How I became a writer

How does anyone become a writer? By reading and aspiring.

When I was just a sprout, I admired and hoped to emulate many of my favorite science fiction authors, but I had no sense of the evolution of this young (and it’s still young in my opinion) genre. It took several years, with the help of author-anthologists like Isaac Asimov, Sam Moscowitz, and Harlan Ellison, for me to appreciate the history of science fiction. Before the Golden Age, Science Fiction by Gas Light and the two Dangerous Visions anthologies eventually helped me ground myself and appreciate science fiction authors as products of their times as well as prophets and fabulists of possible presents and futures.

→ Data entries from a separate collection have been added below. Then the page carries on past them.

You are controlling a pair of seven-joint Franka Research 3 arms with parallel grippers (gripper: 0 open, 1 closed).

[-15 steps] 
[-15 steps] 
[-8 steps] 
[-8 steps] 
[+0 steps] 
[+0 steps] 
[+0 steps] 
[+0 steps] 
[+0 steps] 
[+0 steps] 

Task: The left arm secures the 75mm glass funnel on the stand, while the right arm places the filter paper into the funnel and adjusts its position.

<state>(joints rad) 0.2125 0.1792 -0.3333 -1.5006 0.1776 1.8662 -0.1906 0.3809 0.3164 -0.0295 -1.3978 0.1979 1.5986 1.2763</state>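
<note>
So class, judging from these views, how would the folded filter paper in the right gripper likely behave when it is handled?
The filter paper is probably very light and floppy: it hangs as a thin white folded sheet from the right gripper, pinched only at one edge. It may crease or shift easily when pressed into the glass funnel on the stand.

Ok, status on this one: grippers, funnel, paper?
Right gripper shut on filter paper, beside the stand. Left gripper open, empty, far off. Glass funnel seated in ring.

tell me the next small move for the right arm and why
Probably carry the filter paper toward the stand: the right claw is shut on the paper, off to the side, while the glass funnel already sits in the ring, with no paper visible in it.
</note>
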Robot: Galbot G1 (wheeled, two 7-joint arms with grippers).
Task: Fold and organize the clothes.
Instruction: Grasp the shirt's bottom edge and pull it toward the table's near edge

Not long after my exposure to the anthologies about different periods of science fiction history, I learned about the Clarion Writers Workshops. Thanks to some of the anthologies and essays written about the workshops, I began to get a sense of how would-be science fiction writers were becoming published giants in the field. I was (and still am) amazed by the raw talent and power of many Clarion graduates. But that pales beside my awe at the authors who taught (and still teach) new, young writers how to write gripping, thought-provoking, mesmerizing, and even world-changing stories.

One of those teacher-authors is Samuel R. Delany. From the first Delany novel, Nova, that I found in my middle school library, I recognized him as a different kind of writer. His stories sang. They were poetic. They were epic. They were mythic. They sank into my brain and changed me. What was this perspective he wrote from?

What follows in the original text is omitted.